─── Dataset extract ───
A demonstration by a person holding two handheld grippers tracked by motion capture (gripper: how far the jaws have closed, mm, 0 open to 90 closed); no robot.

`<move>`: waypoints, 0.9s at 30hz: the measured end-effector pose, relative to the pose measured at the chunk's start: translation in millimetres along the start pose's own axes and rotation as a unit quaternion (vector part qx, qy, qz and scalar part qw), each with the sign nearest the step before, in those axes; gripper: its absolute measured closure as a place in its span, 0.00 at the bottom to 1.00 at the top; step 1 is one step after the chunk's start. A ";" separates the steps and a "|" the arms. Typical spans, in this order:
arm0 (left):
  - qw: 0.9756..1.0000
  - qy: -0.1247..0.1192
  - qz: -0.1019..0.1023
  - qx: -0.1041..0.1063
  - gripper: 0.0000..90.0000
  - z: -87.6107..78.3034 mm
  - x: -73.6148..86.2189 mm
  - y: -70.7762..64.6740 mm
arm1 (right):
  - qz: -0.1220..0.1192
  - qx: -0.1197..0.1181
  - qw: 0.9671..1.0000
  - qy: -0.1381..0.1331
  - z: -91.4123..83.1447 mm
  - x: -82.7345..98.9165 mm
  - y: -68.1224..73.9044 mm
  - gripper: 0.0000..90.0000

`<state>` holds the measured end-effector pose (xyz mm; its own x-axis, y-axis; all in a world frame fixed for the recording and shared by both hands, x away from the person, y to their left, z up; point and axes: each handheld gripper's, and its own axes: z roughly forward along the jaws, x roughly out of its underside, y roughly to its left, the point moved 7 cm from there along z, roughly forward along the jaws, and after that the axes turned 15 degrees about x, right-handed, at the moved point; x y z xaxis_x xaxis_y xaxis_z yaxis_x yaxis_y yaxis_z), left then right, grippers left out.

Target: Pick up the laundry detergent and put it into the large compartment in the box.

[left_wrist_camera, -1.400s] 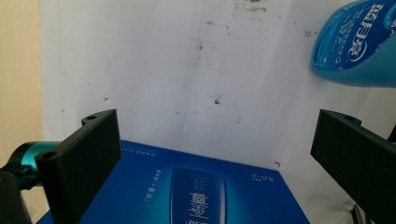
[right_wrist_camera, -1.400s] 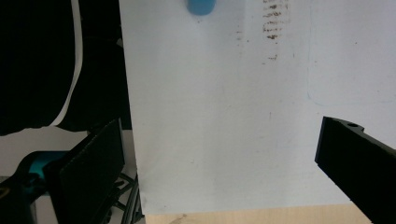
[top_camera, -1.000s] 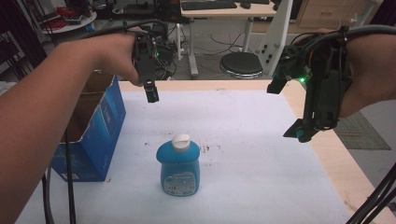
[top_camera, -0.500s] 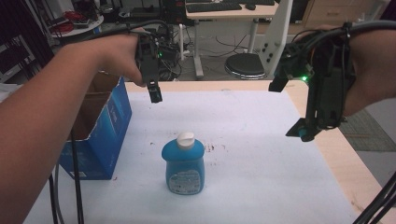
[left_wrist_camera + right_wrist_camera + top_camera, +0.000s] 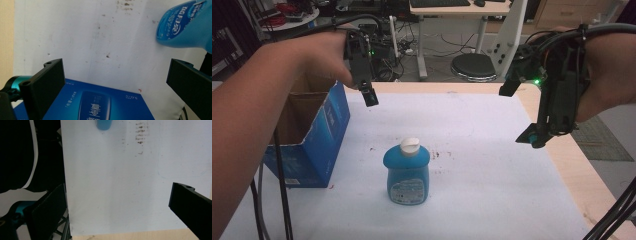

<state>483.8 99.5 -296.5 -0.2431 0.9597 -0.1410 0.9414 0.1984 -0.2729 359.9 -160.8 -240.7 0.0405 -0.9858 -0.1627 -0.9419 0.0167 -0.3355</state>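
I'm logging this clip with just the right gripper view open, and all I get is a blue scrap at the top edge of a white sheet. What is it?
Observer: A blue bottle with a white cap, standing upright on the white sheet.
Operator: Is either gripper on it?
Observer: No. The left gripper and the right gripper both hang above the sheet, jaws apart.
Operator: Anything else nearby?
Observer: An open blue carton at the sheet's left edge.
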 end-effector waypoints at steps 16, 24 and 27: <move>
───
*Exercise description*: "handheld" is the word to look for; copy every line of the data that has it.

*Solution*:
A demonstration by a person holding two handheld grippers tracked by motion capture (gripper: how far the jaws have closed, mm, 0 open to 90 closed); no robot.
`<state>` holds the measured end-effector pose (xyz mm; its own x-axis, y-axis; all in a world frame fixed for the recording and shared by both hands, x away from the person, y to their left, z up; point and axes: each handheld gripper's, and its own axes: z roughly forward along the jaws, x roughly out of its underside, y roughly to its left, the point moved 7 cm from there along z, roughly forward along the jaws, and after that the axes turned 15 degrees about x, right-handed, at the moved point; x y z xaxis_x xaxis_y xaxis_z yaxis_x yaxis_y yaxis_z), left then right, grippers left out.

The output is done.